E’ un danno enorme, parliamo di un calo notevole. Purtroppo gli agricoltori oggi ce l’hanno con i comitati, se la prendono con noi additandoci come la causa di questo tracollo. Non capiscono che noi, insieme alla salute dei cittadini, chiaramente salvaguardiamo anche la loro salute e quella dei loro familiari. Le responsabilità sono altre, sono degli imprenditori senza scrupoli che hanno fatto presto a liberarsi dei propri rifiuti a basso costo servendosi della camorra, delle istituzioni e del mondo politico che hanno fatto finta di non vedere, di non sapere e che continuano a negare l’evidenza. La responsabilità di chi sapeva e non ha fatto nulla è enorme, in primis l’attuale Presidente della Repubblica, che nel ’97, anno a cui risalgono le prime confessioni secretate del boss Schiavone, era Ministro degli Interni.
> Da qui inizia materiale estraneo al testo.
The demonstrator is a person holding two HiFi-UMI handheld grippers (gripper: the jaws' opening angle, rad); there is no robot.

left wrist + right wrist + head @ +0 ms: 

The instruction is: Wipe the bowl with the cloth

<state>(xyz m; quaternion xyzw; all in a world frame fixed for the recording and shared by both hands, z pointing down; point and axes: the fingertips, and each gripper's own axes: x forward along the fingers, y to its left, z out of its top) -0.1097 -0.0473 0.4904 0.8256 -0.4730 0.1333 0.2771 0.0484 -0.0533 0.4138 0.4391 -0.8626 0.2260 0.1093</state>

Questo non possiamo accettarlo, non possiamo accettare il fatto che le più alte istituzioni si siano rese complici di questo biocidio. Adesso con l’agricoltura bisogna correre ai ripari sperando che non sia tardi.
D’altro canto, come tutelare, però, la salute dei cittadini anche attraverso i cibi?
Vanno mappati con attenzione e cura tutti i terreni e le falde, vanno isolati quelli contaminati e su cui non si dovrà più coltivare cibo. Bisogna invece subito tutelare i terreni sani, che attingono da falde non compromesse, tracciare con un marchio di qualità quei prodotti in modo che per i consumatori sia facile riconoscere subito il prodotto sano. Vogliamo pagarli di più ma essere certi di quello che acquistiamo
L’Assessore all’Agricoltura Daniela Nugnes parla con speranza del progetto Life Ecoremed per la bonifica e rifunzionalità dei territori. Voi che ne pensate?
Il progetto Ecoremed non ci convince e non ci piace. Come al solito ci si lancia come avvoltoi su tutte le occasioni di lucrare e fare business. Ecoremed è uno di questi perché punta, col passaggio al no food dei terreni inquinati, ad ottenere coltivazioni per le biomasse, quindi destinate alla produzione di energia, quindi finanziate con soldi pubblici. Noi non vogliamo tutto questo, non vogliamo soluzioni che servano a far arricchire i soliti noti. Noi chiediamo soluzioni a vantaggio della collettività: quindi niente produzione di energia ed impianti di combustione che creano altri problemi ambientali. Chiediamo biorimediazione e fitodepurazione destinate alla commercializzazione e a catene produttive sane, non alle biomasse.
Anche l’Assessore all’Ambiente Giovanni Romano dice di essere a lavoro per la salvaguardia dei prodotti alimentari. Secondo voi cittadini perché non si è provveduto prima ad una mappatura agroalimentare?
Perché non si è provveduto prima, per gli stessi motivi per cui non ci si è mai attivati seriamente a fermare gli sversamenti di rifiuti industriali e roghi tossici, tutto doveva continuare indisturbato. Il disegno è sempre stato preciso: fare della Campania e del Sud Italia la pattumiera del Nord Italia ed Europa, affinché i sistemi industriali malsani e monchi (senza alternative serie di smaltimento rifiuti) consentissero a questi paesi di formare questa finta Europa a trazione tedesca (tanti rifiuti di aziende arrivano proprio dalla Germania). Un’industria europea che sarebbe totalmente da risanare e da rivedere nei suoi processi produttivi e di smaltimento. Un equilibrio che fino ad oggi si è poggiato tutto su falso sviluppo, consumismo sfrenato che doveva spingere la produttività di un capitalismo antietico, ma i nodi stanno arrivando al pettine. O si passa oggi ad una nuova rivoluzione industriale europea oppure non ne usciamo. Una rivoluzione solidale in cui l’azienda etica deve essere il nuovo perno degli equilibri sociali. Il tutto passa imprescindibilmente per la tutela dell’ambiente, non si accetterà più il ricatto salute-lavoro.